Bu da fosil yakıtları 40 yılda, ama önce çok hızlı, kalanını (onlar da az gelişmiş ülkelerde kullanılmak şartıyla) biraz daha yavaş bir hızla terk etmemiz anlamına geliyor. Gereken emisyonları düşürme hızı için şu grafik bir fikir verebilir (turuncu çizgi 1,5 derece, yani Paris hedefi):
Bu hızlı azaltımda aslan payını elektrik sektörü alıyor ve öncelikli ve en hızlı olarak kömürden elektrik üretimini terk etmek gerekiyor. Bunun için de Climate Analytics’in önceki gün Bonn’da yaptığı sunuma göre, AB ülkelerinin 2030’a kadar, tüm dünyanın ise 2050’ye kadar kömürü elektrik üretiminde kullanmayı tamamen bırakması gerekiyor. Türkiye’de hâlâ ekonomik ömrü en az 40-50 sene olan yeni kömürlü termik santrallar yapıldığını düşünürseniz, mevcut politikaların iklim koruma hedeflerine ne kadar ters düştüğünü rahatça görebilirsiniz. Zira rezervlerdeki kömürün en az %80’ini yerin altında bırakmadan ısınmayı 2 dereceyle sınırlamak bile mümkün değil. Bu oran 1,5 derece için çok daha yüksek. Aslında yapılması gereken şey bir daha hiç kömürlü santral yapmayıp, ömür uzatacak yenileme işlerini de bir yana bırakıp, hızla termik santralları ve kömür madenlerini kapatmak. Bu size gerçekçi gelmiyorsa iklim değişikliği konusunda kaygılanmayı bırakabilirsiniz. Olacağına varır.
***
Bonn’da bu konuda yeni raporlar açıklanıp duruyor. Örneğin Urgewald’ın açıkladığı Küresel Kömürden Çıkış Listesi madencilikten kömürden elektrik üretimine, kömür ticaretinden termik santral tasarımına kadar her türlü kömür işi yapan dünya çapındaki 770 şirketi listeliyor. Bu listedeki şirketler en büyükleri ve dünya kömür üretiminin %88’ini, kömürden enerji üretiminin %86’sını temsil ediyor. Dünya çapındaki bütün bankalar ve yatırımcılar yatırımlarını bu şirketlerden çekmeye çağrılıyor. Oysa bu şirketlerden 225’i yeni kömür madenleri açmayı, 282’si (kimileri aynı şirketler tabii) yeni kömürlü termik santrallar yapmayı planlıyor. Bu hedefler gerçekleşirse dünya çapında 1600 yeni kömürlü termik santral yapılmış, kömürden elektrik üretim kapasitesi yüzde 40’ın üzerinde artmış olacak. İşte bu “kara” listeyi yeşillerin ve iklim-ekoloji hareketinin de çok iyi bilmesi gerekiyor. Çünkü aralarında çok sayıda Türkiye kökenli şirket de bulunan bu liste mücadelenin hedefini de gösteriyor. Onları ve onlara yolu açanları durdurmazsak iklim değişikliğini durdurmak hayalden ibaret kalır.

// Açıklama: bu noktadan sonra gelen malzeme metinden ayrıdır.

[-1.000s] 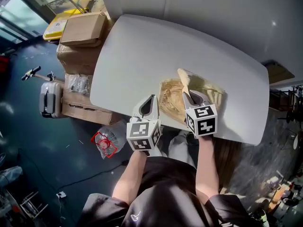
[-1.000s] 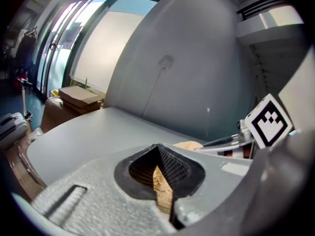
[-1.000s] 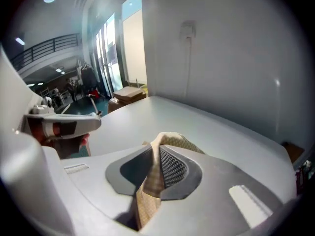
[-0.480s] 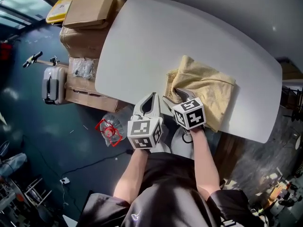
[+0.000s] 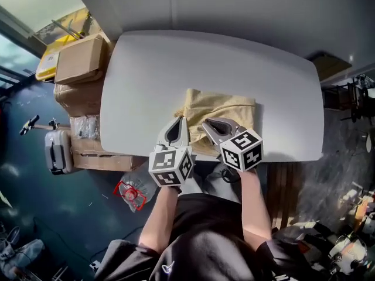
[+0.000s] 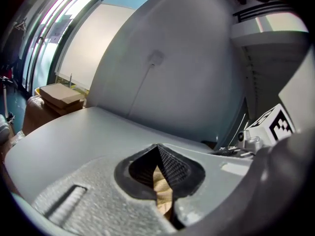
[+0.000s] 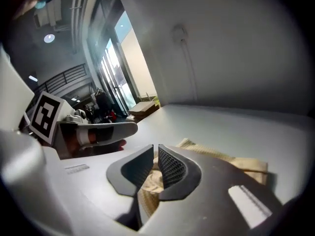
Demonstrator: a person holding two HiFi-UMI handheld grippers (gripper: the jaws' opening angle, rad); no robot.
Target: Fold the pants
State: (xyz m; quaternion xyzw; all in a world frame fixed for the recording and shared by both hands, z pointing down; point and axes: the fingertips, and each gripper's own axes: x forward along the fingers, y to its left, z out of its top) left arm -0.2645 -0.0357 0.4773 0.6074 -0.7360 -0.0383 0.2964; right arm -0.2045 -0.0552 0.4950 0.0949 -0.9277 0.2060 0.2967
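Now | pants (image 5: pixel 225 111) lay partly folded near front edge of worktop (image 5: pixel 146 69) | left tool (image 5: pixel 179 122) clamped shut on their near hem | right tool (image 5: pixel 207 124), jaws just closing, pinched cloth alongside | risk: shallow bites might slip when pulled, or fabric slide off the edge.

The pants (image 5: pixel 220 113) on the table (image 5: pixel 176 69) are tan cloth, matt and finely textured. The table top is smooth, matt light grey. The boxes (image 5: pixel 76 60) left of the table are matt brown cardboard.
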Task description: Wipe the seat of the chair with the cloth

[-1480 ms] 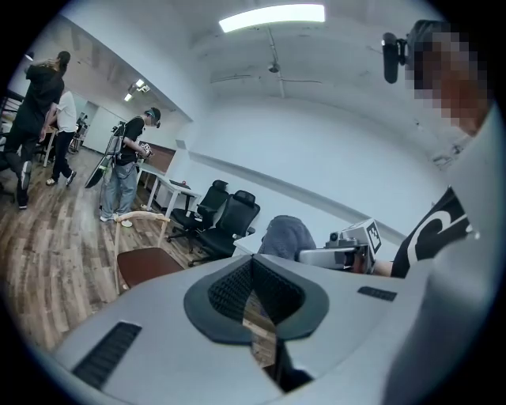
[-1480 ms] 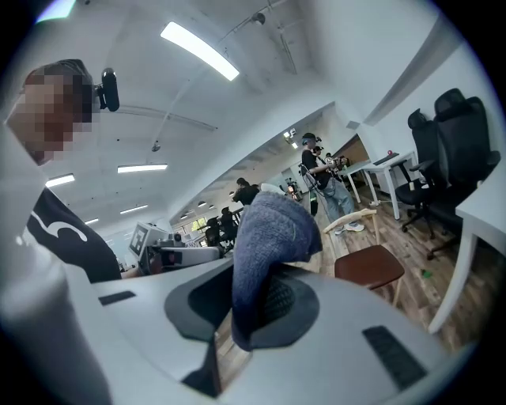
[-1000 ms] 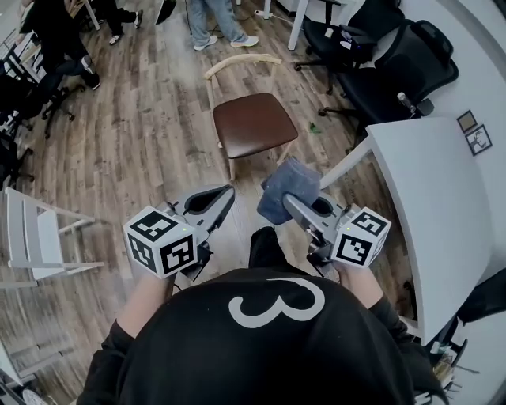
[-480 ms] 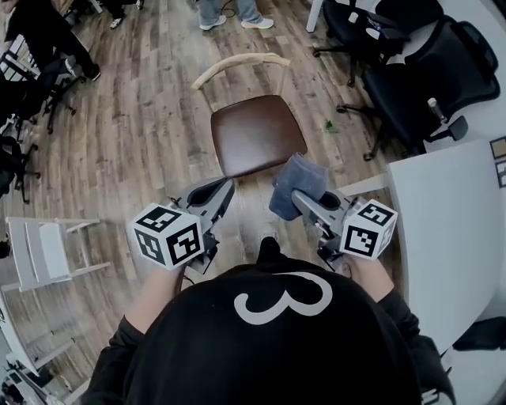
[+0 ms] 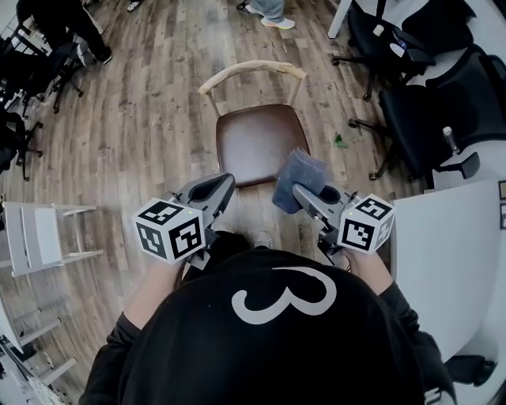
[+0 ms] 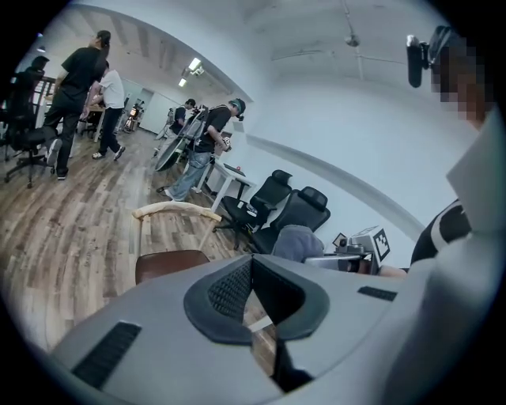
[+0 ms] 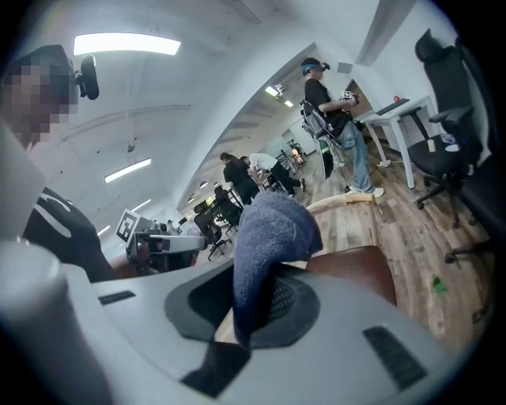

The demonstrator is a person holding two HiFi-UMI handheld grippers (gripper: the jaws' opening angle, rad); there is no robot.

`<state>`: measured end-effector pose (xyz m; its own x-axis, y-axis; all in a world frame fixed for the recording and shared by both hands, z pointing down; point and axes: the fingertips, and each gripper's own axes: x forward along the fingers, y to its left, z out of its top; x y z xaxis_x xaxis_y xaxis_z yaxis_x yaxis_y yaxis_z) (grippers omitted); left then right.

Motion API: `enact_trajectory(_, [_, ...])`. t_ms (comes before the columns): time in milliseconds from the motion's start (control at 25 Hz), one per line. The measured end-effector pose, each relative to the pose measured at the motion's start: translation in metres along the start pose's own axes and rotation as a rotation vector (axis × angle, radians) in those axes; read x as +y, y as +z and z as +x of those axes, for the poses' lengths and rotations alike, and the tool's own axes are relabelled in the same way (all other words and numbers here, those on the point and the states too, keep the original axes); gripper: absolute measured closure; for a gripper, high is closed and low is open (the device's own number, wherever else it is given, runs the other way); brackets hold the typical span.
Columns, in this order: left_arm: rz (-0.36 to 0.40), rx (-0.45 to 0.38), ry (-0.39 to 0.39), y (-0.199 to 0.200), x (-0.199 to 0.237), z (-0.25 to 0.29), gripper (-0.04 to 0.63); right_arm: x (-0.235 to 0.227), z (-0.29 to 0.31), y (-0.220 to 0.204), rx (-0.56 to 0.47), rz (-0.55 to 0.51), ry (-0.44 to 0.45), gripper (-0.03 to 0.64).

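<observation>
A chair with a brown seat (image 5: 254,141) and a curved wooden backrest (image 5: 253,69) stands on the wood floor just ahead of me. My right gripper (image 5: 303,194) is shut on a blue-grey cloth (image 5: 299,177), which bulges up out of the jaws over the seat's front right corner. In the right gripper view the cloth (image 7: 267,236) hangs between the pads, with the seat (image 7: 357,274) behind it. My left gripper (image 5: 215,190) hovers short of the seat's front left corner, shut with nothing in it. In the left gripper view its jaws (image 6: 251,274) meet at the tip, with the seat (image 6: 168,263) beyond.
Black office chairs (image 5: 431,99) crowd the right side beside a white table (image 5: 455,261). A white folding chair (image 5: 39,237) lies at the left. People stand at the far end (image 5: 273,9). A small green scrap (image 5: 340,142) lies on the floor right of the chair.
Over the last second the chair has come closer and lower in the head view. Both grippers now hang near its front edge. The cloth stays held in the right gripper.
</observation>
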<state>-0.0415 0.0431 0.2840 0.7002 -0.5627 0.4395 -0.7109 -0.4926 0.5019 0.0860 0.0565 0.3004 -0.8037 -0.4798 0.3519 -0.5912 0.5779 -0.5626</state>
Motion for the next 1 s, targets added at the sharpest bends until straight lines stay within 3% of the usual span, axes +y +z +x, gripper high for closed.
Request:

Bonn’da elbette pek çok başka konu tartışılıyor, onlardan biri de Türkiye’nin Paris’ten beri devam eden Yeşil İklim Fonu’nda yararlanma talebi. Müzakerelerde neler olduğunu ve Türkiye’nin neler yaptığını bir sonraki yazıya bırakıp Bonn’dan çıkarmamız gerektiğini düşündüğüm temel mesajı tekrar not ediyorum: Isınmayı 1,5 derecede durdurmak ve kömürden derhal çıkış! Radikalse radikal!